Location
- 520 W South Street Hastings, Michigan 49058 United States 42°38′16″N 85°17′41″W﻿ / ﻿42.6378°N 85.2946°W

Information
- School type: Public, high school
- Motto: Home of the Saxons
- Established: 1877
- School district: Hastings Area School System
- Principal: Teresa Heide
- Teaching staff: 42.50 (FTE)
- Grades: 9-12
- Enrollment: 780 (2023–2024)
- Student to teacher ratio: 18.35
- Campus type: Rural
- Colors: Blue & gold
- Mascot: Saxon
- Website: hs.hassk12.org/o/hhs

= Hastings High School (Michigan) =

Hastings High School is a public secondary school in Hastings, Michigan, United States, serving students in grades 9–12. The school is part of the Hastings Area School System, which includes one junior high school and four elementary schools.

==History==
In 1877, the first graduating class of Hastings High School included only five students.

===New building===
From 1917 to 1970, Hastings High School students attended classes at 232 W Grand Street. That address is now home to Hastings Middle School. Students began attending classes in the new building at 520 W South Street on September 3, 1970. "At the time of its opening, funds were approved to put all academic classrooms on a twenty-five to one pupil/teacher ratio," a major educational accomplishment achieved by few Michigan districts at that time.

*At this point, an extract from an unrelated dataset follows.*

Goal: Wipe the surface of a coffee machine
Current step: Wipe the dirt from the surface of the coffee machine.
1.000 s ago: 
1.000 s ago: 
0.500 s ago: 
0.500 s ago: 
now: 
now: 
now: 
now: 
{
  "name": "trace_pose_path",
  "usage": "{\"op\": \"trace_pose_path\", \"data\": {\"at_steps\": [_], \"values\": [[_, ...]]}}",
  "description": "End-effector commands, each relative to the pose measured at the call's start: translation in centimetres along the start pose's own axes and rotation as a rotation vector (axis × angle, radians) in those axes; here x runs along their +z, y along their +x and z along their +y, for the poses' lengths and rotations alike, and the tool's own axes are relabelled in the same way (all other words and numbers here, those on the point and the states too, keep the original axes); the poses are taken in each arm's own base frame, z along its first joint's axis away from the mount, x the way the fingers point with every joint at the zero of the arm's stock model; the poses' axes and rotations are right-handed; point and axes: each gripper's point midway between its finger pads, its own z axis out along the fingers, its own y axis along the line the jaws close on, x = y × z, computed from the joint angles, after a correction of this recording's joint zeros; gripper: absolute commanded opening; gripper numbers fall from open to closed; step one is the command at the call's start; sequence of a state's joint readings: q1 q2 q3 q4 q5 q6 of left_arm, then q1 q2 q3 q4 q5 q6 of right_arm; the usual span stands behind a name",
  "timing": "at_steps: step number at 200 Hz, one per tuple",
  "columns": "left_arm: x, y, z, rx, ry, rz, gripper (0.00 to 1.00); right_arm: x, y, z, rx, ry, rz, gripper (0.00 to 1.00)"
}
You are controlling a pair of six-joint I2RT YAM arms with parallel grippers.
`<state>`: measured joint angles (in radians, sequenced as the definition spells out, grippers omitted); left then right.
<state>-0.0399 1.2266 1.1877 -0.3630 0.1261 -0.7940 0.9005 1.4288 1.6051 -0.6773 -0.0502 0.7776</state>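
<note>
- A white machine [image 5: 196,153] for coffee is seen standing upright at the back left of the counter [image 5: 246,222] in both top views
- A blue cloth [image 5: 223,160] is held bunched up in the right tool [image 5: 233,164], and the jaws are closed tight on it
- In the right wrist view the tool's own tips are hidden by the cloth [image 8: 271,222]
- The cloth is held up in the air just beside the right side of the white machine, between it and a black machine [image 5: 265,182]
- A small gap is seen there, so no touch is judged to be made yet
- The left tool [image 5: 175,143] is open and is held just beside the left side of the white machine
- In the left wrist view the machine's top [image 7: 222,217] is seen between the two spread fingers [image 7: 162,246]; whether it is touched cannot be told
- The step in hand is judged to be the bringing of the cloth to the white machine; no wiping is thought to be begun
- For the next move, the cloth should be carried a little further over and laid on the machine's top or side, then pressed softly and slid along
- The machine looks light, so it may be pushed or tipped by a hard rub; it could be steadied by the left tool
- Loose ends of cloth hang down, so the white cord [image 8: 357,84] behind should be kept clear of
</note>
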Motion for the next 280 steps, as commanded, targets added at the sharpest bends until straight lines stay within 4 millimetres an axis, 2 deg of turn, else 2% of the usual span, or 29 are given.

The school contains one hundred thirty-two rooms including a gymnasium, library, cafeteria, and lecture hall.

==Athletics==
Hastings High School offers a number of extracurricular athletics, including:

- Baseball
- Basketball – boys/girls
- Competitive cheer
- Cross country – boys/girls
- Football
- Golf – boys/girls
- Hockey
- Sideline cheer
- Soccer – boys/girls
- Softball
- Swimming – boys/girls
- Tennis – boys/girls
- Track – boys/girls
- Volleyball
- Wrestling

==Notable alumni==

- Dann Howitt, Major League Baseball player for the Oakland Athletics, Seattle Mariners, and the Chicago White Sox. Howitt was the last player to get a hit off of Hall of Fame pitcher Nolan Ryan – a grand slam home run.
- Gladeon M. Barnes, U.S. Army major general who led efforts to develop the Sherman and Pershing tanks as well as ENIAC, the first electronic general-purpose computer.